What is required: The lines below starting at the line containing "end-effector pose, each" and ending at the line containing "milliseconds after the" are to be repeated exactly, with both ends kept and nothing else added.
### Data excerpt
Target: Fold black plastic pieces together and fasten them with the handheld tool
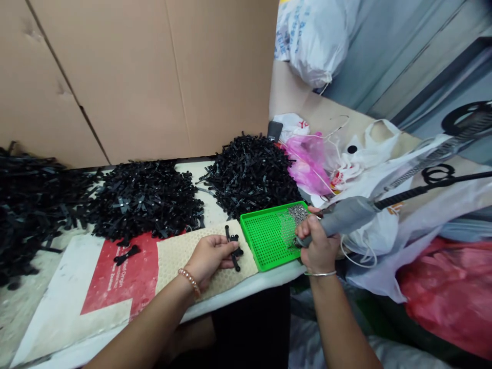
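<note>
Thumb and fingers of my left hand [213, 256] are closed on a small black part [232, 248], just above a beige textured mat [180, 261]. My right hand [320, 246] is wrapped round a grey power screwdriver [346, 218], its tip pointing down over the right part of a green perforated tray [265, 241]. Small silver screws [298, 212] are heaped in the tray's far right corner. Whether a screw sits on the tip is too small to tell.
Heaps of black parts lie at the left [34, 205], centre left [146, 197] and behind the tray [253, 171]. Cardboard [134, 77] stands behind them. Plastic bags [311, 159] crowd the right, under the tool's coiled cord [418, 164].
</note>
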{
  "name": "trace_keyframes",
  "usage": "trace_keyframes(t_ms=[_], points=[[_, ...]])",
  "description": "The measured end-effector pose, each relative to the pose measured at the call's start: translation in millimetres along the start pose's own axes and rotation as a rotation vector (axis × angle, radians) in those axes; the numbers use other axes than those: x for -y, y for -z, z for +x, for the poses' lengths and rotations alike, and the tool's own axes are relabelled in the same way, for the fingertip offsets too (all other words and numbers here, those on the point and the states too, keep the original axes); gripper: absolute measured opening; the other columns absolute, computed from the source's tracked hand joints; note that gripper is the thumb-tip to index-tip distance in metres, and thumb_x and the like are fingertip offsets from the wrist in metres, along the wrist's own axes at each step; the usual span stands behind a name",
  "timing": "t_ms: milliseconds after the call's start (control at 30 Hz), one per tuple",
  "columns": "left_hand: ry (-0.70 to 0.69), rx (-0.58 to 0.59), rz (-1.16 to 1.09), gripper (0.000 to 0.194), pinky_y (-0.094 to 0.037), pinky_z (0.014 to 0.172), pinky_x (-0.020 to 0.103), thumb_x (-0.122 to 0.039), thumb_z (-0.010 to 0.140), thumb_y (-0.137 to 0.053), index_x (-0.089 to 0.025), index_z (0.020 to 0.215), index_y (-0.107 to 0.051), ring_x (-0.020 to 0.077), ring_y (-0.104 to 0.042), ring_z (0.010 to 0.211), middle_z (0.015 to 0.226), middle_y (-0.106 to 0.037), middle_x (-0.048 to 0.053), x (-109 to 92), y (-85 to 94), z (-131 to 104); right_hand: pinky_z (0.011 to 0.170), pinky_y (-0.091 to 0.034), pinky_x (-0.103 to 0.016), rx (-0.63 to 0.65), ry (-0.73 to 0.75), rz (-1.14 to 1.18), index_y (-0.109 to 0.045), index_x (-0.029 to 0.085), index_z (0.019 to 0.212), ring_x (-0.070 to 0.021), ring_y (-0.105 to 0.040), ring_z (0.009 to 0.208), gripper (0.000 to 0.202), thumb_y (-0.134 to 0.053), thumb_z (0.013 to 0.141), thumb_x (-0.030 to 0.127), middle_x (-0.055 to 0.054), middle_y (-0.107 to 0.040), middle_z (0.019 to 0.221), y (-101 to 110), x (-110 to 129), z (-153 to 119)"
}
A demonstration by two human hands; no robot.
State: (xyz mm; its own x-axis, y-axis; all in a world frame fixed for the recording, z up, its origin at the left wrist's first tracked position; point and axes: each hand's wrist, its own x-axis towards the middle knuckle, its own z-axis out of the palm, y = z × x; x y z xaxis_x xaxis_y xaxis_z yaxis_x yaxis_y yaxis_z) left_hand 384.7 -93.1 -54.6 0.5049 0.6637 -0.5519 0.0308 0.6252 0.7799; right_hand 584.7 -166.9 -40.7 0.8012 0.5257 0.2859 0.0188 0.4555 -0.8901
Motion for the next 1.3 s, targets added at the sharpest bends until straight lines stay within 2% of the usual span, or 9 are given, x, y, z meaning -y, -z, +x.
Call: trace_keyframes(t_ms=[233, 600, 733, 833, 967, 1067, 1200, 1300], points=[[0.009, -0.003, 0.022, 0.011, -0.054, 0.053, 0.019, -0.014, 0.075, -0.071, -0.010, 0.071, -0.061, 0.0134, -0.066, 0.063, 0.071, -0.070, 0.009, 0.8, 0.4, -0.1, 0.042, -0.034, -0.020, 0.030, -0.040, -0.008, -0.062, 0.016, 0.088, -0.0071, -0.039, 0.041, 0.026, -0.074, 0.071, 0.031, 0.008, -0.044, 0.047, -1.3, 0.1, 0.5], [0.017, 0.003, 0.006, 0.018, -0.054, 0.053, 0.020, -0.018, 0.070, -0.077, -0.011, 0.069, -0.061, 0.0140, -0.066, 0.062, 0.070, -0.070, 0.009, 0.2, 0.0, -0.1, 0.042, -0.035, -0.020, 0.056, -0.033, -0.036, -0.061, 0.017, 0.086, -0.0076, -0.041, 0.042, 0.022, -0.073, 0.074, 0.031, 0.007, -0.044, 0.049, 2.2, -6.7, -0.2], [0.011, -0.003, -0.003, 0.016, -0.054, 0.052, 0.020, -0.016, 0.071, -0.075, -0.010, 0.069, -0.061, 0.0133, -0.065, 0.060, 0.068, -0.069, 0.008, 0.3, -0.4, 0.3, 0.042, -0.034, -0.020, 0.065, -0.025, -0.036, -0.061, 0.017, 0.085, -0.0076, -0.040, 0.041, 0.022, -0.074, 0.073, 0.031, 0.007, -0.044, 0.048, 2.8, -8.0, -0.1], [0.012, -0.001, -0.025, 0.012, -0.054, 0.052, 0.021, -0.012, 0.075, -0.071, -0.010, 0.069, -0.060, 0.0129, -0.065, 0.059, 0.066, -0.068, 0.006, 1.3, -0.8, 1.5, 0.043, -0.034, -0.020, 0.048, -0.016, -0.019, -0.062, 0.018, 0.090, -0.0076, -0.039, 0.042, 0.025, -0.075, 0.071, 0.028, 0.008, -0.044, 0.049, -1.1, -0.4, 0.9], [0.008, -0.008, -0.039, 0.013, -0.052, 0.048, 0.019, -0.007, 0.077, -0.067, -0.010, 0.068, -0.058, 0.0114, -0.063, 0.056, 0.064, -0.066, 0.004, 2.3, -1.2, 2.9, 0.045, -0.036, -0.019, 0.044, -0.020, 0.112, -0.061, 0.022, 0.086, -0.0066, -0.033, 0.042, 0.022, -0.075, 0.070, 0.029, 0.009, -0.040, 0.049, -17.1, 22.2, -1.5], [-0.002, -0.006, -0.057, 0.015, -0.053, 0.048, 0.019, -0.006, 0.077, -0.067, -0.011, 0.066, -0.057, 0.0118, -0.063, 0.056, 0.061, -0.064, 0.003, 2.1, -1.7, 2.4, 0.045, -0.036, -0.018, 0.122, -0.101, 0.244, -0.062, 0.022, 0.083, -0.0056, -0.028, 0.040, 0.021, -0.073, 0.072, 0.035, 0.010, -0.035, 0.047, -39.4, 33.8, -13.6], [-0.014, -0.019, -0.053, 0.017, -0.052, 0.047, 0.019, -0.008, 0.075, -0.069, -0.011, 0.065, -0.056, 0.0110, -0.061, 0.053, 0.060, -0.063, 0.003, 2.4, -2.1, 2.7, 0.044, -0.035, -0.018, 0.237, -0.263, 0.313, -0.065, 0.022, 0.089, -0.0056, -0.031, 0.039, 0.023, -0.073, 0.072, 0.036, 0.010, -0.036, 0.047, -72.8, 26.4, -37.3], [-0.021, -0.014, -0.060, 0.018, -0.053, 0.048, 0.021, -0.008, 0.075, -0.069, -0.012, 0.066, -0.054, 0.0112, -0.061, 0.053, 0.060, -0.062, 0.002, 4.6, -1.9, 5.2, 0.044, -0.035, -0.017, 0.256, -0.300, 0.297, -0.064, 0.021, 0.090, -0.0057, -0.033, 0.040, 0.023, -0.073, 0.073, 0.033, 0.009, -0.038, 0.047, -87.1, 14.2, -47.6]])
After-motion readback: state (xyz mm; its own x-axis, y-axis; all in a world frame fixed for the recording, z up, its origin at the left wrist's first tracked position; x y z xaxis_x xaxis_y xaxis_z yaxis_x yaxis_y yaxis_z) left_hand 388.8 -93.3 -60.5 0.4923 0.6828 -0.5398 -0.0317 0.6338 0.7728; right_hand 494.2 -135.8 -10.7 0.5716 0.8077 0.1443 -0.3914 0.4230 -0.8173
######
The answer:
  "description": "The measured end-effector pose, each relative to the pose measured at the call's start: translation in millimetres along the start pose's own axes and rotation as a rotation vector (axis × angle, radians) in those axes; the numbers use other axes than those: x for -y, y for -z, z for +x, for the poses' lengths and rotations alike, and the tool's own axes are relabelled in the same way, for the fingertip offsets too (all other words and numbers here, those on the point and the states too, keep the original axes); gripper: absolute measured opening; the other columns absolute, computed from the source's tracked hand joints; note that gripper is the thumb-tip to index-tip distance in metres, and thumb_x and the like are fingertip offsets from the wrist in metres, along the wrist's own axes at each step; the usual span stands behind a name",
  "timing": "t_ms: milliseconds after the call's start (control at 30 Hz), one per tuple",

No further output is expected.